Would you reproduce, without any alteration, the lines from the opening line of the entries through the line that has "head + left" in it?
Task data: Begin
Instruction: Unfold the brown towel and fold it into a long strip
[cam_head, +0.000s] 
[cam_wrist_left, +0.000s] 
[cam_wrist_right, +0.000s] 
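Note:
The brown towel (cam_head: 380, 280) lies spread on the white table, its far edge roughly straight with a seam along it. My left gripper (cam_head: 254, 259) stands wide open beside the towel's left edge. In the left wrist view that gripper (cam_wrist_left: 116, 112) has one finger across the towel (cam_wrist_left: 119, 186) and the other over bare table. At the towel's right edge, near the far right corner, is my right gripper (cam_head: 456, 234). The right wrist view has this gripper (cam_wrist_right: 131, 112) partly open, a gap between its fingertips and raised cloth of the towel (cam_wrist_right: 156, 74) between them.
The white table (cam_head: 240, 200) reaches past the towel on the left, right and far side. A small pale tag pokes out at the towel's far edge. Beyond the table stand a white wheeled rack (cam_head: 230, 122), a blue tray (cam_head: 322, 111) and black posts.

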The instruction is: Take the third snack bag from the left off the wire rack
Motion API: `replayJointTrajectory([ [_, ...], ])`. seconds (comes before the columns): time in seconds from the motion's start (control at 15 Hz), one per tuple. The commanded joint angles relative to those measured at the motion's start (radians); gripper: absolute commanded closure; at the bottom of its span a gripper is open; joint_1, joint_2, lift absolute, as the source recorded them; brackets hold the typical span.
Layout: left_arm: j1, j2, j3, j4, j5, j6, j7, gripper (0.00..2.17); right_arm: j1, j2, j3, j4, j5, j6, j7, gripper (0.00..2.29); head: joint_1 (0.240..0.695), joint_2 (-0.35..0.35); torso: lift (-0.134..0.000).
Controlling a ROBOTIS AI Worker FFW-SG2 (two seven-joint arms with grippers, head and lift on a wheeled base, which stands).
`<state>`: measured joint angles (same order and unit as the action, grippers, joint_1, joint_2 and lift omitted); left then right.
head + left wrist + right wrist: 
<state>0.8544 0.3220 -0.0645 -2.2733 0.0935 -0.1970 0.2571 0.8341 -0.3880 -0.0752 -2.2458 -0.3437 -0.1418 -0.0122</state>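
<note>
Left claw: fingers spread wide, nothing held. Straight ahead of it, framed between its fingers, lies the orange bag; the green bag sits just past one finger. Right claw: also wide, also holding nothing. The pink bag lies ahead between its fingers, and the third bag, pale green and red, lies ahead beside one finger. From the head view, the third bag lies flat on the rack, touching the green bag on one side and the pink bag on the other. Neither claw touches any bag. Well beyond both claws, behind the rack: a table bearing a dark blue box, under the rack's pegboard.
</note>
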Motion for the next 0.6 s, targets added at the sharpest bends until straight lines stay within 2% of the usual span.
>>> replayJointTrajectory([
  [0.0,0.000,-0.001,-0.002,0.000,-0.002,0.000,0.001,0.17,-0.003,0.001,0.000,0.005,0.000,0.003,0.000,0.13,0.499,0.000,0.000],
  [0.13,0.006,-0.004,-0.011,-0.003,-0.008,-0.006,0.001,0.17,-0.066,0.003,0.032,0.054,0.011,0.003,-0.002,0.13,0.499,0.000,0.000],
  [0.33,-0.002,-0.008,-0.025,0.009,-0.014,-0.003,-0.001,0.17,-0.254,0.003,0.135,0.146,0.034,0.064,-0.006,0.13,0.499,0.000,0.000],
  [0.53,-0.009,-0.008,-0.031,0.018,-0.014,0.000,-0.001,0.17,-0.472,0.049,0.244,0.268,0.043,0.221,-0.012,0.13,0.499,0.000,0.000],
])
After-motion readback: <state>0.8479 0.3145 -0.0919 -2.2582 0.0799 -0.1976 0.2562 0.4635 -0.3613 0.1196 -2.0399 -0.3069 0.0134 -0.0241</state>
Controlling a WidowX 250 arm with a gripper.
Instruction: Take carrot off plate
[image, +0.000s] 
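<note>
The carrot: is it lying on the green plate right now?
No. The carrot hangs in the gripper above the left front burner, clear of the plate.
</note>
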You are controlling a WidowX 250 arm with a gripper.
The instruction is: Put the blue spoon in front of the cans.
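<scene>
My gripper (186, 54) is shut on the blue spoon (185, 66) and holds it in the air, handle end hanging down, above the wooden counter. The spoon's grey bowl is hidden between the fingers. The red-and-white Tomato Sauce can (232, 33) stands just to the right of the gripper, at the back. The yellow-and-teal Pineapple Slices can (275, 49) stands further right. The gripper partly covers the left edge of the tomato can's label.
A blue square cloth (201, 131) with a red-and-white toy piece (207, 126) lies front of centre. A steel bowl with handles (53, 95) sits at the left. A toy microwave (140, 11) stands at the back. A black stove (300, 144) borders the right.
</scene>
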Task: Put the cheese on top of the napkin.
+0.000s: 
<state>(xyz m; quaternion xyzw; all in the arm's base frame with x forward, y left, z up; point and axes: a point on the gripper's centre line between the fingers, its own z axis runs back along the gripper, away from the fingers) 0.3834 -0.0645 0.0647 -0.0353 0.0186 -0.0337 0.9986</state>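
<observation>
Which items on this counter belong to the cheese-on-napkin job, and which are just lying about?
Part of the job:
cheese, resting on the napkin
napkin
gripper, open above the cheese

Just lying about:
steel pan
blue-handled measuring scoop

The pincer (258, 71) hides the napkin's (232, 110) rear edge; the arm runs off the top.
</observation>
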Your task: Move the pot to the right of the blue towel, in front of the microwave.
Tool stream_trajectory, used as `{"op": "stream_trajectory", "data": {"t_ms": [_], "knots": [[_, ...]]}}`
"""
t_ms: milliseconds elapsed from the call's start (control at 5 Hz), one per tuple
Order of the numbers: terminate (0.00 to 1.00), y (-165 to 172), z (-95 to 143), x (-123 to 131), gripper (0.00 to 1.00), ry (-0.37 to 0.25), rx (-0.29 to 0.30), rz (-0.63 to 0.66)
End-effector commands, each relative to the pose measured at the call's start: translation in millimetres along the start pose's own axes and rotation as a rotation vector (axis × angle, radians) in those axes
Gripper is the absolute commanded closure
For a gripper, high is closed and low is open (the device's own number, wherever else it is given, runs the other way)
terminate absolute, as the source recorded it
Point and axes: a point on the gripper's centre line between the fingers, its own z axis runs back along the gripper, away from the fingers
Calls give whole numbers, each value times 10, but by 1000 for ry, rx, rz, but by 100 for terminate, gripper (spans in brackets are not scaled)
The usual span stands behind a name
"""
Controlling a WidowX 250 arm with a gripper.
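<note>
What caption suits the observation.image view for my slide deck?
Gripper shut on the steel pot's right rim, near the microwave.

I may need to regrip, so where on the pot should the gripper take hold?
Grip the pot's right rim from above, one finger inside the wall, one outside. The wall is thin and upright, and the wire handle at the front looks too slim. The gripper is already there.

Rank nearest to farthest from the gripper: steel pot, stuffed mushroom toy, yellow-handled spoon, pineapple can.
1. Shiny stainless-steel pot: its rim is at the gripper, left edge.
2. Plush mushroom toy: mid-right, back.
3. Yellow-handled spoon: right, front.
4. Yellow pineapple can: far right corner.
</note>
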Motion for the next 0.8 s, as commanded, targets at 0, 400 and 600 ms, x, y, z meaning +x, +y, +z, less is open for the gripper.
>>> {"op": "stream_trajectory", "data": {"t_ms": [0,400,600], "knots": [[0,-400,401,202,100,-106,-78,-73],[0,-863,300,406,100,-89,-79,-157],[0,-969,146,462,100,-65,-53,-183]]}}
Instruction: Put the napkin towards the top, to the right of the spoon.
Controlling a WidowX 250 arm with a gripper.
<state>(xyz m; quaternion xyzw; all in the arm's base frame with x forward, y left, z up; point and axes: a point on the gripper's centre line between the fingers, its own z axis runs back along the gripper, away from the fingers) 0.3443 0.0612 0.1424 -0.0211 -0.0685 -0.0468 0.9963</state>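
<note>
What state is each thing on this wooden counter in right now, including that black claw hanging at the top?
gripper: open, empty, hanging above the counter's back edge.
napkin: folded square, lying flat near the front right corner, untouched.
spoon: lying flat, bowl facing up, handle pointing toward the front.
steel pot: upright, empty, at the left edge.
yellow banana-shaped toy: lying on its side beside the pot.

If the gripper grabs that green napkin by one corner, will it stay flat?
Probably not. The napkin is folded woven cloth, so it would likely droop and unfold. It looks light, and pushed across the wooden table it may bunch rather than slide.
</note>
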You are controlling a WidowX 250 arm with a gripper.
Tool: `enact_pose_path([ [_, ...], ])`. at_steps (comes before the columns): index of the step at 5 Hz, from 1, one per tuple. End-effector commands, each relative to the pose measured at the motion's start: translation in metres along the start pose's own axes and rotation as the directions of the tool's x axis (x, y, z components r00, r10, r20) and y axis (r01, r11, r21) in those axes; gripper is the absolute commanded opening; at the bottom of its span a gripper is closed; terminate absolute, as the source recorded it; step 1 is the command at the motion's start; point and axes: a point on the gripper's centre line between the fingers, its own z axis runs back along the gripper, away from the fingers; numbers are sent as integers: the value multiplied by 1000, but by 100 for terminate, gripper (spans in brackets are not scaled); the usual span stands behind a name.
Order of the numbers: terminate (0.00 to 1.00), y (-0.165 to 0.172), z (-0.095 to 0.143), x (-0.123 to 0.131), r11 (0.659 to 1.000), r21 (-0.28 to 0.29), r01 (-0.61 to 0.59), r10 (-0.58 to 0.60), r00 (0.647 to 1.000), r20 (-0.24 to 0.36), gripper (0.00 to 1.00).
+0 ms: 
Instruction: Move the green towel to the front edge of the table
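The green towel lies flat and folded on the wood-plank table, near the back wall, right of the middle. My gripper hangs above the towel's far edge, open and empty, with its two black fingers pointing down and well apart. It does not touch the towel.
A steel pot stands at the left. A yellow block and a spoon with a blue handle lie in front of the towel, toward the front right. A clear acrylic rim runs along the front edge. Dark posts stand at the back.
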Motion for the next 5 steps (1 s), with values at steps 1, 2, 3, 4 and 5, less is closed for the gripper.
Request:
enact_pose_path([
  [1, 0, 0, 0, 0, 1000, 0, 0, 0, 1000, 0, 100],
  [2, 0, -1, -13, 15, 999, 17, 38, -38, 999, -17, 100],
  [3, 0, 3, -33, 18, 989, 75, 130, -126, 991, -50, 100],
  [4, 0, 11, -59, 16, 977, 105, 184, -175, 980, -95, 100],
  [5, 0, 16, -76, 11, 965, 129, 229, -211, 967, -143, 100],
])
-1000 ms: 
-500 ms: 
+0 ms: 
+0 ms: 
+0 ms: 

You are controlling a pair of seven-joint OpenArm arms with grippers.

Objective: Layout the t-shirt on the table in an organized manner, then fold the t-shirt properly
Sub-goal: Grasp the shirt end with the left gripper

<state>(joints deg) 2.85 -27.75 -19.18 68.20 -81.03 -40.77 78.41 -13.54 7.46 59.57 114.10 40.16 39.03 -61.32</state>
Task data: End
_Your solution_
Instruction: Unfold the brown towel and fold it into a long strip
[cam_head, +0.000s] 
[cam_wrist_left, +0.000s] 
[cam_wrist_right, +0.000s] 
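Note:
The brown towel (cam_head: 380, 280) lies spread on the white table, its far edge roughly straight with a seam along it. My left gripper (cam_head: 254, 259) stands wide open beside the towel's left edge. In the left wrist view that gripper (cam_wrist_left: 116, 112) has one finger across the towel (cam_wrist_left: 119, 186) and the other over bare table. At the towel's right edge, near the far right corner, is my right gripper (cam_head: 456, 234). The right wrist view has this gripper (cam_wrist_right: 131, 112) partly open, a gap between its fingertips and raised cloth of the towel (cam_wrist_right: 156, 74) between them.
The white table (cam_head: 240, 200) reaches past the towel on the left, right and far side. A small pale tag pokes out at the towel's far edge. Beyond the table stand a white wheeled rack (cam_head: 230, 122), a blue tray (cam_head: 322, 111) and black posts.
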
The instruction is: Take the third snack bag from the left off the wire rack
Motion API: `replayJointTrajectory([ [_, ...], ])`. seconds (comes before the columns): time in seconds from the motion's start (control at 15 Hz), one per tuple. The commanded joint angles relative to those measured at the motion's start (radians); gripper: absolute commanded closure; at the bottom of its span a gripper is open; joint_1, joint_2, lift absolute, as the source recorded them; brackets hold the typical span.
Layout: left_arm: j1, j2, j3, j4, j5, j6, j7, gripper (0.00..2.17); right_arm: j1, j2, j3, j4, j5, j6, j7, gripper (0.00..2.29); head: joint_1 (0.240..0.695), joint_2 (-0.35..0.35); torso: lift (-0.134..0.000).
Controlling a ROBOTIS AI Worker FFW-SG2 (two seven-joint arms with grippers, head and lift on a wheeled base, which stands).
`<state>`: measured joint angles (same order and unit as the action, grippers, joint_1, joint_2 and lift omitted); left then right.
head + left wrist + right wrist: 

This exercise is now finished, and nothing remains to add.